Track 19. Biotransport

6517 Th, 09:00-09:15 (P39) Preliminary examination of a noninvasive technique for the measurement of thermal conductivity and thermal diffusivity of biological materials H. Takamatsu 1 , S. Uchida 1 , K. Yoshida 1 , X. Zhang 2, M. Fujii 2. 1Department of Mechanical Engineering Science, Kyushu University, Fukuoka, Japan, 1Institute for Materials Chemistry and Engineering, Kyushu University, Kasuga, Japan

A noninvasive technique was developed to measure the thermophysical prop- erties of biological materials. In this technique temperature response of a target surface is measured by infrared thermometry during heating by CO2 laser irra- diation and compared with the theoretical response. The thermal conductivity and the thermal diffusivity are determined as those which yield the smallest deviation between the measured and analyzed temperature responses. The objective of the present paper is to establish this technique by investigating it both by a simulation and an experiment. An appropriate model of heat transfer is discussed first by taking into account of the effect of the laser absorption within the material and a heat loss from the target to the ambient.
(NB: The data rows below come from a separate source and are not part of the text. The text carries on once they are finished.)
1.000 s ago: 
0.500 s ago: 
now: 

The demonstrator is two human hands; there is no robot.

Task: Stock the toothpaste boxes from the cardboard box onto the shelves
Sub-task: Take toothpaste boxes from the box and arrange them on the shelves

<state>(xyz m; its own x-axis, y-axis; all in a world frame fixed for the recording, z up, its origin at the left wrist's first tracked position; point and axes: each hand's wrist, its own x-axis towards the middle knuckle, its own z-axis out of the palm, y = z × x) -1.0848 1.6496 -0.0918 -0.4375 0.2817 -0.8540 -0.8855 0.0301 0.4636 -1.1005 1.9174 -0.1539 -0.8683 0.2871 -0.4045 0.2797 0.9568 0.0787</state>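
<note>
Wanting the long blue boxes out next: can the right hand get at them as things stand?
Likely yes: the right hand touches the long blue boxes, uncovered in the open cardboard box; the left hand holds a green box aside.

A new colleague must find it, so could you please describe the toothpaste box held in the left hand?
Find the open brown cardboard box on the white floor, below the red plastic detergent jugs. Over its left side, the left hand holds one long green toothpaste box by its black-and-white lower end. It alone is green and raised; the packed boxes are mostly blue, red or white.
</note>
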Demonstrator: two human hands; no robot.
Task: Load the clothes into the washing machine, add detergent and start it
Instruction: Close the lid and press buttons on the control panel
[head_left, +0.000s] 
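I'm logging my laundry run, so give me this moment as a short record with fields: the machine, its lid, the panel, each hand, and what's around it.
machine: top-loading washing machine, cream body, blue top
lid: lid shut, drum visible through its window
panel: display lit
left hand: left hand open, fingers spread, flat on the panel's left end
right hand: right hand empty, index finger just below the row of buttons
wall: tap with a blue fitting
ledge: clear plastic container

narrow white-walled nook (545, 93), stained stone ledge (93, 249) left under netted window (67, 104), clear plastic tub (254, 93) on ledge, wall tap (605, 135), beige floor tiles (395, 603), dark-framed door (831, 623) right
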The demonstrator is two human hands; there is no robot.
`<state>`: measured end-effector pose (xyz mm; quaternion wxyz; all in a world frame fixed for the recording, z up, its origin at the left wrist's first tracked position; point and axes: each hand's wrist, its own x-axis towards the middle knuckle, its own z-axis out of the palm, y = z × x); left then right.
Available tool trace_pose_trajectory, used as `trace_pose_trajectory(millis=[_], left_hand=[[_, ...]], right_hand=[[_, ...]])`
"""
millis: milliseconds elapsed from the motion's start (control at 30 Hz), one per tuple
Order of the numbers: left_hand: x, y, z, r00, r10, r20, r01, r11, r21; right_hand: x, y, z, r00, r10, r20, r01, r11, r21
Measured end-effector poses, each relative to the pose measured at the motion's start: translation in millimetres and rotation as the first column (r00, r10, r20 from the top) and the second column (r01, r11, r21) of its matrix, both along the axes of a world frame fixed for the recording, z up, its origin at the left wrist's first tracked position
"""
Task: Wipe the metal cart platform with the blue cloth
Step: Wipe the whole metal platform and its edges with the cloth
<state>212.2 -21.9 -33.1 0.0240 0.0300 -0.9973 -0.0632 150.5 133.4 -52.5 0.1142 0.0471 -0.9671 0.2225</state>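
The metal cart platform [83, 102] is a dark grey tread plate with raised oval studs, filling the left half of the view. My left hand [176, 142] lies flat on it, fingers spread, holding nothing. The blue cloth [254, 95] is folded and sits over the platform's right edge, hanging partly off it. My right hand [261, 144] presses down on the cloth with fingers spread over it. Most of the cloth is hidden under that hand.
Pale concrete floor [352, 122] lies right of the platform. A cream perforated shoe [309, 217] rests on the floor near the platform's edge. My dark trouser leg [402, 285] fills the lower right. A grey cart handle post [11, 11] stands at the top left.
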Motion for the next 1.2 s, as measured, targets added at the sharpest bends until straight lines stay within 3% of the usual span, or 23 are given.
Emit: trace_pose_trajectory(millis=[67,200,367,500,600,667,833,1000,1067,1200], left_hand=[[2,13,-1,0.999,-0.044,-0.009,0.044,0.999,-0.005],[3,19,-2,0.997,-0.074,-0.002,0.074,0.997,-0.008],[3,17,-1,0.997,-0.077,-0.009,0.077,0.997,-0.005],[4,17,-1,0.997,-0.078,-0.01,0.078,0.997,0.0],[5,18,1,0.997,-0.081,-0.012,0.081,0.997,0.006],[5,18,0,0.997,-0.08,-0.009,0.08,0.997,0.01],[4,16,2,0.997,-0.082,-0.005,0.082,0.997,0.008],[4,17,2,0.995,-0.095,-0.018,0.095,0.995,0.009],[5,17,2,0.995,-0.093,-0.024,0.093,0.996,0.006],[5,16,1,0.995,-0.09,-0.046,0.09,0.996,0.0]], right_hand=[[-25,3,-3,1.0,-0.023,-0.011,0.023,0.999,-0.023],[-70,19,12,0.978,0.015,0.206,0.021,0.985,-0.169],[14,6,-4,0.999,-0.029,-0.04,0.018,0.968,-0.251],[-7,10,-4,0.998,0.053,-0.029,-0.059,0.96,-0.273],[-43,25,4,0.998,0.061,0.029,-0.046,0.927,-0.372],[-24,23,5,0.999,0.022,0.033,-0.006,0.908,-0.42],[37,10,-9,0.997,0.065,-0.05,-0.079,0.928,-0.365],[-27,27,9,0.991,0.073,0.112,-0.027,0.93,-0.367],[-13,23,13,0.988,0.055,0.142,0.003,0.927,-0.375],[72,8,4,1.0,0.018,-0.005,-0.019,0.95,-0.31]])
Then the accuracy of measurement is examined using simulated experimental data to involve the effect of expected fluctuation of measured temperature during the experiment. The simulated experimental data are generated by adding artificial perturbation to a theoretical temperature response. The accuracy of measurement is estimated as a function of the extent of temperature fluctuation and the irradiation time. The effect of uncertainty in the absorption coefficient of the target material is also examined. Finally, experiments are conducted with agar gels as a sample material. The thermal conductivity and the thermal diffusivity of the agar gel are also measured by the other invasive method, the short hot-wire method, for comparison. Preliminary experiments will be also carried out for in-vitro measurement of several other biological materials.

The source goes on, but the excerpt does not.